A superb achievement, 2002-04-15
This is a management book with a difference. For a start, the book is itself an example of the kind of thinking it promotes - philosophical and also personally engaged. Always rigorous, frequently opinionated, never dull. In contrast to most texts of managerial ethics, which either offer generalised checklists or focus upon organisational systems, Loughlin sees the problem in personal terms. The ideal moral manager is someone with a distinctively reflective disposition and developed philosophical skills. And the ethical practice of management should not be simple obedience to procedure, but requires understanding and analysing managerial pre-suppositions.
Many 'ethical dilemmas' of conventional health management texts, such as problems of rationing scarce services, can only properly be considered in a broader spectrum than the organisation. Loughlin argues that the moral manager needs to be able to analyse the context that leads to these dilemmas.

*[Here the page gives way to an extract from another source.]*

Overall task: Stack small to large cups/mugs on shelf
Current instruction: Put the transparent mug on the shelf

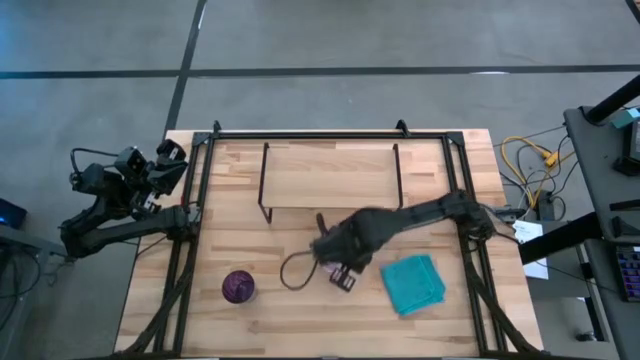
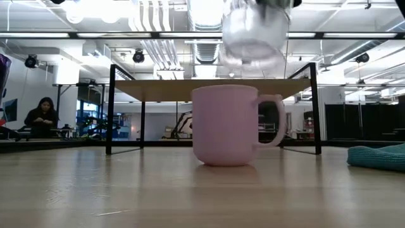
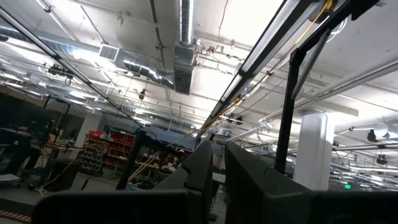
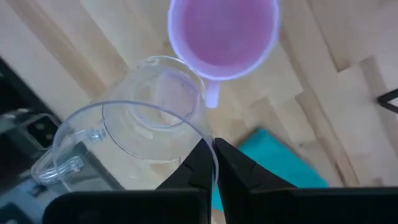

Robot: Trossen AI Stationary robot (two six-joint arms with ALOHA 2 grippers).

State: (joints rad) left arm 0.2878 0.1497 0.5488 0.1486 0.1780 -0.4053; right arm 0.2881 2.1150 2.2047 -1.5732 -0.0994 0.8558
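Overhead, glass cup point(image 4: 146, 118) in right gripper point(image 4: 214, 152), above pink mug point(image 2: 229, 125)

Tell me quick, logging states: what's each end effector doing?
Left end effector: shut, empty, parked off the table's left edge.
Right end effector: shut on the clear glass cup, above the pink mug.

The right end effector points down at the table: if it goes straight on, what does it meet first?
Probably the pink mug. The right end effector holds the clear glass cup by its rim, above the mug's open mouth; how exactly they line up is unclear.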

Otherwise, ethicists will merely tend to generate procedures for justifying arbitrary decisions or displacing responsibility.
He also discusses the need to dissect the moral nature of the organisations within which managers operate, and to pose the question of whether a given organisation is one which encourages - or suppresses - moral managerial practices.
In sum, this is a powerful and radical book, which argues for the recognition of managers as autonomous moral agents, and the social responsibilities that this entails.
Loughlin's ultimate goal is a 'philosophical' populace, trained in intellectual and moral 'self-defence'. Ethics, management and mythology is explicitly written for such an audience.